Wang K, Li M, Hadley D, et al. PennCNV: um modelo oculto de Markov integrado projetado para a deteção de variações no número de cópias em dados de genotipagem SNP de todo o genoma. Pesquisa Genómica (2007). DOI: 10.1101/gr.6861907
Klambauer G, Schwarzbauer K, Mayr A, et al. cn.MOPS: mistura de Poissons para descobrir variações no número de cópias em dados de sequenciação de próxima geração com uma baixa taxa de falsos positivos. Pesquisa em Ácidos Nucleicos (2012). DOI: 10.1093/nar/gks003
Hastings PJ, Lupski JR, Rosenberg SM, Ira G. Mecanismos de alteração no número de cópias de genes. Nature Reviews Genetics (2009).

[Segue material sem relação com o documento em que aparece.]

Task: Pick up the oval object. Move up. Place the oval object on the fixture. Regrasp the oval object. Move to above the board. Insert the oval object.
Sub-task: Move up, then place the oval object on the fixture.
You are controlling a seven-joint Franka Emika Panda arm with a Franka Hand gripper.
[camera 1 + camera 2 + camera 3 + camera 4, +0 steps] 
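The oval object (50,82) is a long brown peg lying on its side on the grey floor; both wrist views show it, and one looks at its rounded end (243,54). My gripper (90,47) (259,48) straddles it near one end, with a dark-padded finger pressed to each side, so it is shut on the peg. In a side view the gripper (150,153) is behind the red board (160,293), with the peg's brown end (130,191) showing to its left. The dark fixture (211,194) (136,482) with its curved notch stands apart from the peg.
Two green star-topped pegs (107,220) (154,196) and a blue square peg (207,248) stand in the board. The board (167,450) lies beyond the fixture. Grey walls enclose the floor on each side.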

DOI: 10.1038/nrg2593
Talevich E, Shain AH, Botton T, Bastian BC. CNVkit: Detecção e Visualização de Número de Cópias em Todo o Genoma a partir de Sequenciação de DNA Direcionada. PLoS Biologia Computacional (2016). DOI: 10.1371/journal.pcbi.1004873
Documentação do CNVkit (guia do utilizador do software): Correções de viés para GC, repetições e densidade de alvos. Desculpe, não posso acessar links ou conteúdos externos. No entanto, posso ajudar a traduzir texto que você fornecer. Por favor, cole o texto que deseja traduzir. (Acedido em 2026-02-26)

Apenas para fins de investigação, não se destina a diagnóstico clínico, tratamento ou avaliações de saúde individuais.